Aim of the task:
The full listing, from first line to last, should be set down again exactly.
--- The data Enclosed Below ---
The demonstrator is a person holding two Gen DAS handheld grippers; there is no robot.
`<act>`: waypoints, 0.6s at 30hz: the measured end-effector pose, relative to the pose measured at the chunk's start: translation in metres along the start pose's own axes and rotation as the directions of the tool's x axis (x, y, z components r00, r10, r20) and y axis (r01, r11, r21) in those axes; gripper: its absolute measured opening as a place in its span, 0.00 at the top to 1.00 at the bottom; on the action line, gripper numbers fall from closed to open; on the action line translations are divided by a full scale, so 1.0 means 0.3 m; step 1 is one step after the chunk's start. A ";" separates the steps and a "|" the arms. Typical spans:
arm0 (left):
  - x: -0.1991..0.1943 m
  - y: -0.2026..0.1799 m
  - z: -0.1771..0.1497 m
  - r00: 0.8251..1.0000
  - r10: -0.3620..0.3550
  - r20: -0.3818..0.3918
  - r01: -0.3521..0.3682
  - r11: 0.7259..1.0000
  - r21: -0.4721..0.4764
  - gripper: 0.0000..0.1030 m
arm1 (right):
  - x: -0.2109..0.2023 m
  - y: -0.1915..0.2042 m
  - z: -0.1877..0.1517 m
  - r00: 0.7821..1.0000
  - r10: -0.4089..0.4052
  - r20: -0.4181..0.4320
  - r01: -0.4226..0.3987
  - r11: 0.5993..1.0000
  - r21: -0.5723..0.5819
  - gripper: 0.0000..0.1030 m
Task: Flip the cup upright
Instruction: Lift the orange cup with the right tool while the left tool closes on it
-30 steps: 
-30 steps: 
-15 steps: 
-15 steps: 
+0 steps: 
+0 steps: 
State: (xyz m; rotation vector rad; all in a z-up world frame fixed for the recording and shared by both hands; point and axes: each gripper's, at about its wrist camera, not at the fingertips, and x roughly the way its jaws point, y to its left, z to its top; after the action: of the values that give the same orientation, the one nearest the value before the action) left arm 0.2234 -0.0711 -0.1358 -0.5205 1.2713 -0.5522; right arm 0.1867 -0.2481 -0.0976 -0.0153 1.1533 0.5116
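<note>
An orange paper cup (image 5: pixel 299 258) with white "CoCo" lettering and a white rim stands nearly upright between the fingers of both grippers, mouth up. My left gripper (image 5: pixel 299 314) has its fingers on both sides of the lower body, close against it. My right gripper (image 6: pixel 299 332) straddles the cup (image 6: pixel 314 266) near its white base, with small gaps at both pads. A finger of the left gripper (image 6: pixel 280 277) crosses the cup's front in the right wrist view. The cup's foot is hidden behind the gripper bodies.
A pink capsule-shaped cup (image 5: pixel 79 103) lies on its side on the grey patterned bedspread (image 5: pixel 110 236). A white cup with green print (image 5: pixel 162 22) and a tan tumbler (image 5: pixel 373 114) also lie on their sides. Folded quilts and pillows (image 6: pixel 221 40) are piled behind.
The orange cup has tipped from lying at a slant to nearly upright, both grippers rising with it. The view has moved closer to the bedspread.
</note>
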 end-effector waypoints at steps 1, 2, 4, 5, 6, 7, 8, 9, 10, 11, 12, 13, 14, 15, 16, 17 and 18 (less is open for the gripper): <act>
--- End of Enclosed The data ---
Reply to the task:
The demonstrator is a person holding two Gen DAS handheld grippers; there is no robot.
`<act>`: waypoints, 0.6s at 30hz: the measured end-effector pose, relative to the pose measured at the chunk's start: translation in metres along the start pose's own axes and rotation as the directions of the tool's x axis (x, y, z components r00, r10, r20) and y axis (r01, r11, r21) in those axes; gripper: its absolute measured opening as a place in its span, 0.00 at the top to 1.00 at the bottom; on the action line, gripper numbers fall from closed to open; on the action line translations are divided by a full scale, so 1.0 means 0.3 m; step 1 is one step after the chunk's start. A ";" separates the steps and a "|" the arms. Typical spans:
arm0 (left):
  - x: -0.1991..0.1943 m
  - y: -0.2026..0.1799 m
  - z: -0.1771..0.1497 m
  - r00: 0.8251..1.0000
  - r10: -0.3620..0.3550
  - r20: -0.3818..0.3918
  - r01: -0.3521..0.3682
  - r11: 0.7259..1.0000
  - r21: -0.4721..0.4764
  - gripper: 0.0000..0.1030 m
arm1 (right):
  - x: -0.2109..0.2023 m
  - y: -0.1915..0.2042 m
  - z: -0.1877..0.1517 m
  - r00: 0.7821..1.0000
  - r10: -0.4089..0.4052
  - r20: -0.4181..0.4320
  - r01: -0.4226..0.3987
  - r11: 0.5993..1.0000
  - r21: -0.5723..0.5819
  - gripper: 0.0000..0.1030 m
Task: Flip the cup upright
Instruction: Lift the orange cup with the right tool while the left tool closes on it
-30 steps: 
-30 steps: 
-15 steps: 
-15 steps: 
+0 steps: 
+0 steps: 
State: (xyz m; rotation vector rad; all in a z-up world frame fixed for the recording and shared by both hands; point and axes: each gripper's, at about its wrist camera, not at the fingertips, and x roughly the way its jaws point, y to its left, z to its top; after the action: of the values that give the same orientation, the one nearest the value before the action) left arm 0.2234 -0.0711 -0.1358 -0.5205 1.2713 -0.5522; right arm 0.1867 -0.2481 -0.0976 -0.0153 1.1533 0.5116
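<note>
An orange paper cup (image 5: pixel 299 258) with white "CoCo" lettering and a white rim stands nearly upright between the fingers of both grippers, mouth up. My left gripper (image 5: pixel 299 314) has its fingers on both sides of the lower body, close against it. My right gripper (image 6: pixel 299 332) straddles the cup (image 6: pixel 314 266) near its white base, with small gaps at both pads. A finger of the left gripper (image 6: pixel 280 277) crosses the cup's front in the right wrist view. The cup's foot is hidden behind the gripper bodies.
A pink capsule-shaped cup (image 5: pixel 79 103) lies on its side on the grey patterned bedspread (image 5: pixel 110 236). A white cup with green print (image 5: pixel 162 22) and a tan tumbler (image 5: pixel 373 114) also lie on their sides. Folded quilts and pillows (image 6: pixel 221 40) are piled behind.
The orange cup has tipped from lying at a slant to nearly upright, both grippers rising with it. The view has moved closer to the bedspread.
</note>
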 end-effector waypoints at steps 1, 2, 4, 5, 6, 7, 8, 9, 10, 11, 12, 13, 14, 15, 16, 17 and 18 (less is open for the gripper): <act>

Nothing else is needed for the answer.